- **Directions for this task**: Please print the entries below exactly, from the line with "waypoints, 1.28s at" through the line with "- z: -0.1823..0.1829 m", including both of those lines and leaving out all others.

Top of Data extract

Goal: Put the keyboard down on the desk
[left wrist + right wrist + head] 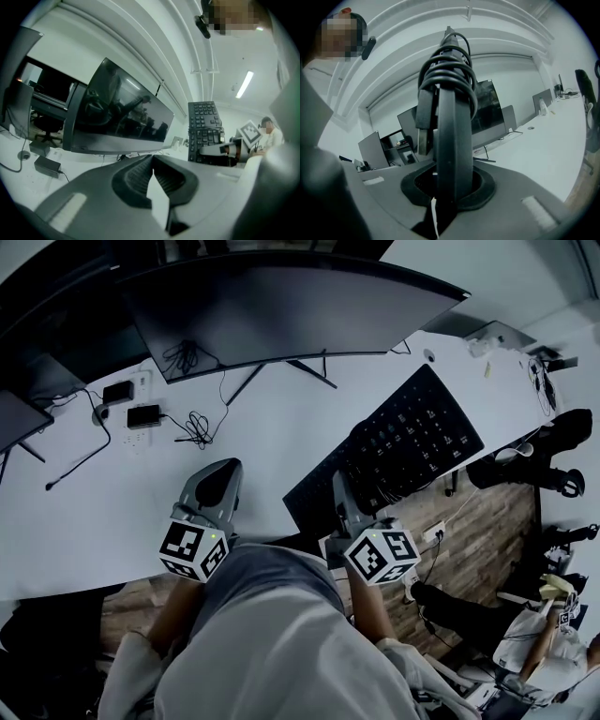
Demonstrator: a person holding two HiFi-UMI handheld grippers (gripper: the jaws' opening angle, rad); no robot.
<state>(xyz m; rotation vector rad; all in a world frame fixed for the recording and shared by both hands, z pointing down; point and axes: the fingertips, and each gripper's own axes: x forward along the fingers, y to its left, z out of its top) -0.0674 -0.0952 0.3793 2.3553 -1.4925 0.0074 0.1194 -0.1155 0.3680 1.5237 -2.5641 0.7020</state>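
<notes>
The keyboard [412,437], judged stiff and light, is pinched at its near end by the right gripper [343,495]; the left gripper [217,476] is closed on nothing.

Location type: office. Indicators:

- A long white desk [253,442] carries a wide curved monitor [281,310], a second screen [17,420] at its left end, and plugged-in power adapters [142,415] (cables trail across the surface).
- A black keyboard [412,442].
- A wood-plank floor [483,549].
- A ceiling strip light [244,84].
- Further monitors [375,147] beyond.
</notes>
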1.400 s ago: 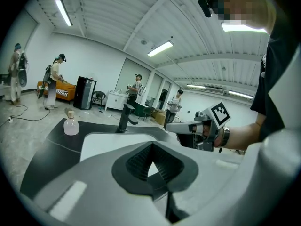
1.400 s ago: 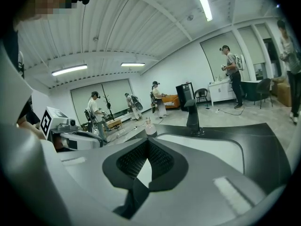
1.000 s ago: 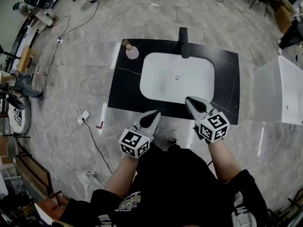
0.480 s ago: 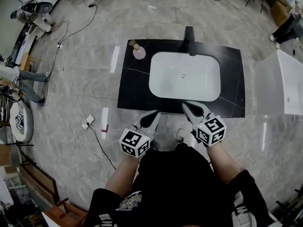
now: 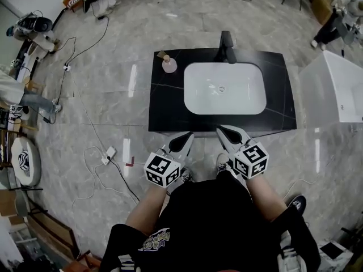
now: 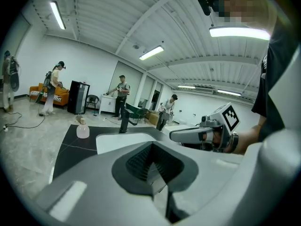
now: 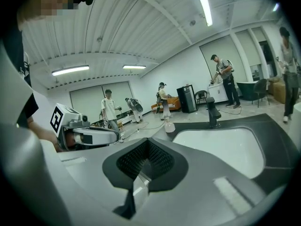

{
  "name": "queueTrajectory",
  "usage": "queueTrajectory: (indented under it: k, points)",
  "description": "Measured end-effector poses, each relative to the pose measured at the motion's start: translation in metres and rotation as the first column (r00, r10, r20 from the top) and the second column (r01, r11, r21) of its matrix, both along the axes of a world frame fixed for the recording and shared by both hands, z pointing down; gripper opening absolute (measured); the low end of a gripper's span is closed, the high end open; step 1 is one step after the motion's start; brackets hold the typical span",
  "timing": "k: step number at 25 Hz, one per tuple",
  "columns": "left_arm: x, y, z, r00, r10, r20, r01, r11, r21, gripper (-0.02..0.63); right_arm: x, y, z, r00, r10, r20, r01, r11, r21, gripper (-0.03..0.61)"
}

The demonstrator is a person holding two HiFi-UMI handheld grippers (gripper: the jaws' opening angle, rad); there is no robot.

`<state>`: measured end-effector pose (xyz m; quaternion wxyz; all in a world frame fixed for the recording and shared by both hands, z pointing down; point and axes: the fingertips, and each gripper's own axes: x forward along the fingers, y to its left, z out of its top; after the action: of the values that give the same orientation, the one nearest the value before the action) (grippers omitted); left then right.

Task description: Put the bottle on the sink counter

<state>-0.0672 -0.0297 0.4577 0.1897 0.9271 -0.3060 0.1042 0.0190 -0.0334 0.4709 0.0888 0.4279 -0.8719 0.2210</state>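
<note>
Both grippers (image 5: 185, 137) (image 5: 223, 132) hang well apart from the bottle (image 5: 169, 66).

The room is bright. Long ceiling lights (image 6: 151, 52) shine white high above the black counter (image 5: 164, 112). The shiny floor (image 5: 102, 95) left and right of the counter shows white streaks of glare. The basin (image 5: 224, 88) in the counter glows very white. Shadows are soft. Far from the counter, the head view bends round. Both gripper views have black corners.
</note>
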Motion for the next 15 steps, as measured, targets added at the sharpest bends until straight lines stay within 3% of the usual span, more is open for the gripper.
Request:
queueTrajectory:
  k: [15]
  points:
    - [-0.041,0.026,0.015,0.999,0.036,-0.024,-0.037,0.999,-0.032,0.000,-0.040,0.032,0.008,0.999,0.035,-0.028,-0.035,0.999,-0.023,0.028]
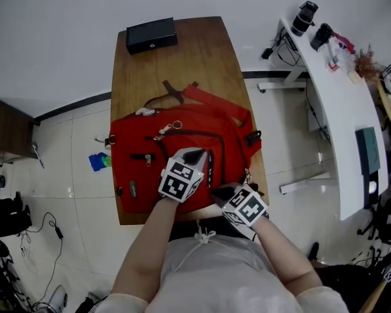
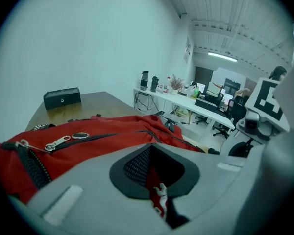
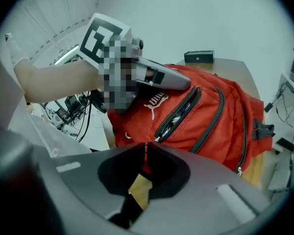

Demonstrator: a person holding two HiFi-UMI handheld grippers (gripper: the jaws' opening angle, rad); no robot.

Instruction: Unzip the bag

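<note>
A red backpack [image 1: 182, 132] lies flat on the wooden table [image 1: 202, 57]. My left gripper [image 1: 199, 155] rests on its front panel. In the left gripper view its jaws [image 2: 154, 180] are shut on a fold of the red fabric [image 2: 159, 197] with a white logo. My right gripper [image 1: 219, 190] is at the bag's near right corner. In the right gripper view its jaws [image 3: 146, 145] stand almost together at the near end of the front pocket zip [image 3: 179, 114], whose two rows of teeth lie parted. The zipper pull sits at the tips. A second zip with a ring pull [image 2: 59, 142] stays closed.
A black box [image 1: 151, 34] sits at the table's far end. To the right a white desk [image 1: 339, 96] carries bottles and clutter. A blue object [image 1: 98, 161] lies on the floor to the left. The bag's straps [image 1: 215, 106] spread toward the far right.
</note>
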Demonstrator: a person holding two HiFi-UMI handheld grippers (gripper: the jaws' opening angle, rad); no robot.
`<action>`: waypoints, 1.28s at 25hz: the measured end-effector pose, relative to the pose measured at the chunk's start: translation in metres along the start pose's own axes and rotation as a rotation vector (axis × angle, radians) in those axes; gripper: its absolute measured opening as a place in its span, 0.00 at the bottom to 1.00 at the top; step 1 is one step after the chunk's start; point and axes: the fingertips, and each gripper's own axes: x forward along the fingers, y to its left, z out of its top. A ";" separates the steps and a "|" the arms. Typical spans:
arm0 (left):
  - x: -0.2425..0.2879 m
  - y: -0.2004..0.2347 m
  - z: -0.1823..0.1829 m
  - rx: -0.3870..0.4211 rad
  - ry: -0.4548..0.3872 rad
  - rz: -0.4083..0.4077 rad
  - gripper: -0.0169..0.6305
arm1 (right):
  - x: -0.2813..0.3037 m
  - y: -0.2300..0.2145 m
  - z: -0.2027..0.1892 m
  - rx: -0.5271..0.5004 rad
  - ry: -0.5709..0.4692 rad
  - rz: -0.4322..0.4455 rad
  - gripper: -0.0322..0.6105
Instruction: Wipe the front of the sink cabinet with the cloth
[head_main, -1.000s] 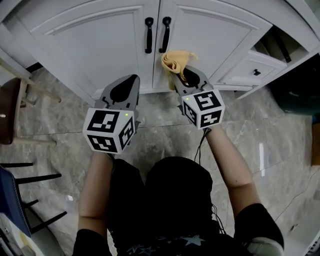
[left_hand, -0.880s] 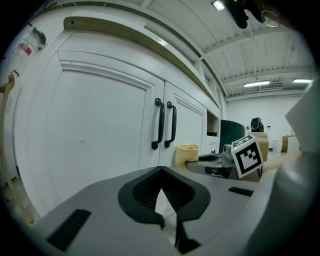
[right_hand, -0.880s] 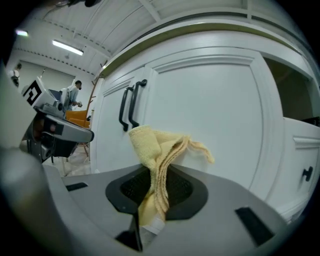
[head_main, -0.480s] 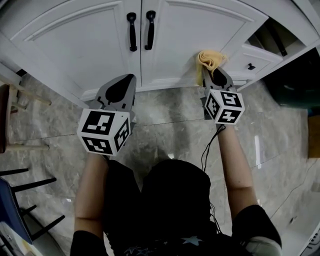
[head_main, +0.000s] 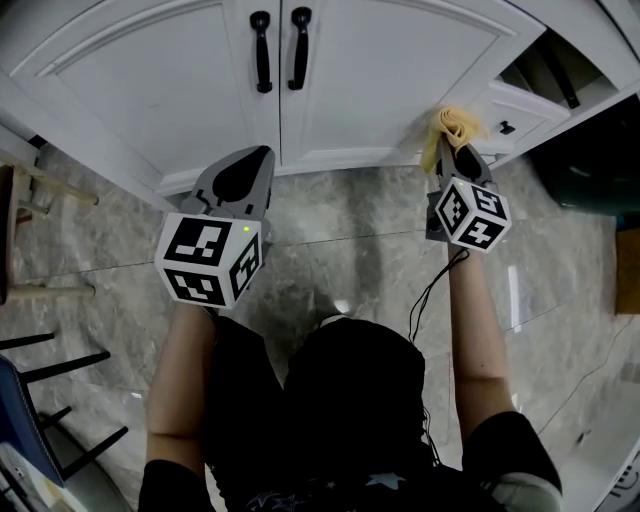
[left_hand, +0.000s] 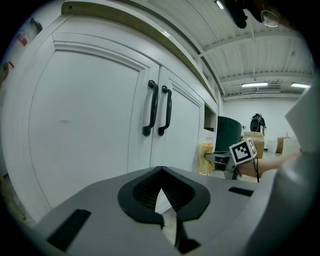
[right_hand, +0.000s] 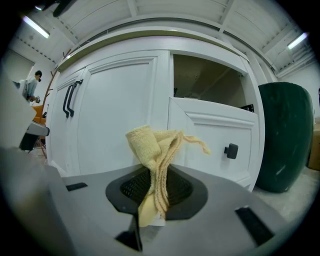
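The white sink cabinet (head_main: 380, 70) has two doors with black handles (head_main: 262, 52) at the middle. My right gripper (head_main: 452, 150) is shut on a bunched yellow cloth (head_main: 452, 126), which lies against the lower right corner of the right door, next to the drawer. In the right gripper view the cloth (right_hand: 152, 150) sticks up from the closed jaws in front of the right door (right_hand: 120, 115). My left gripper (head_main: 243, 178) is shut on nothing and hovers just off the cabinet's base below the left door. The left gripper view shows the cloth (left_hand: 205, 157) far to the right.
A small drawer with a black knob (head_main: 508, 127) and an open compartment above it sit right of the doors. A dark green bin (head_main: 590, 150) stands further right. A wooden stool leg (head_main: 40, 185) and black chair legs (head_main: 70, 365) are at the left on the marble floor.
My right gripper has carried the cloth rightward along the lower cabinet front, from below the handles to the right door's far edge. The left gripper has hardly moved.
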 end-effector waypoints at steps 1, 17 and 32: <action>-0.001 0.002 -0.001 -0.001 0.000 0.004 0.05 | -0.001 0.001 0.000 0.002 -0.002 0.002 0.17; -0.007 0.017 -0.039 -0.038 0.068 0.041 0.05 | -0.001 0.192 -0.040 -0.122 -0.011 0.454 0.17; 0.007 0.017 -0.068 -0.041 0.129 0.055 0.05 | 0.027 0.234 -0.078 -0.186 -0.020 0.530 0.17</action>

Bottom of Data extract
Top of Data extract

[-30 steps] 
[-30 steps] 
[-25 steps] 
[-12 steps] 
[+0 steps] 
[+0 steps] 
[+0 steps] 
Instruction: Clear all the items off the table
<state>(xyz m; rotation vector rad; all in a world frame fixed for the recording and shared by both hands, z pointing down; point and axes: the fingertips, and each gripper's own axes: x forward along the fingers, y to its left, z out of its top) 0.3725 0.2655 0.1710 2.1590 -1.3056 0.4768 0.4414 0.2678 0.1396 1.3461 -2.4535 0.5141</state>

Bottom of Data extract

- **Result of the task**:
`<action>`: waypoints, 1.28s at 25hz: the measured end-effector pose, relative to the pose measured at the chunk's start: translation in metres along the start pose's own axes and rotation as a rotation vector (axis × angle, radians) in those axes; gripper: its absolute measured opening as a place in its span, 0.00 at the bottom to 1.00 at the top; step 1 is one step after the chunk's start; point and axes: the fingertips, and each gripper's own axes: x forward along the fingers, y to its left, z out of its top. A ";" separates the steps and a "|" the arms. Typical spans:
arm0 (left):
  - x: -0.2425..0.2879 m
  - y: -0.2004..0.2347 m
  - z: -0.1823..0.1829 m

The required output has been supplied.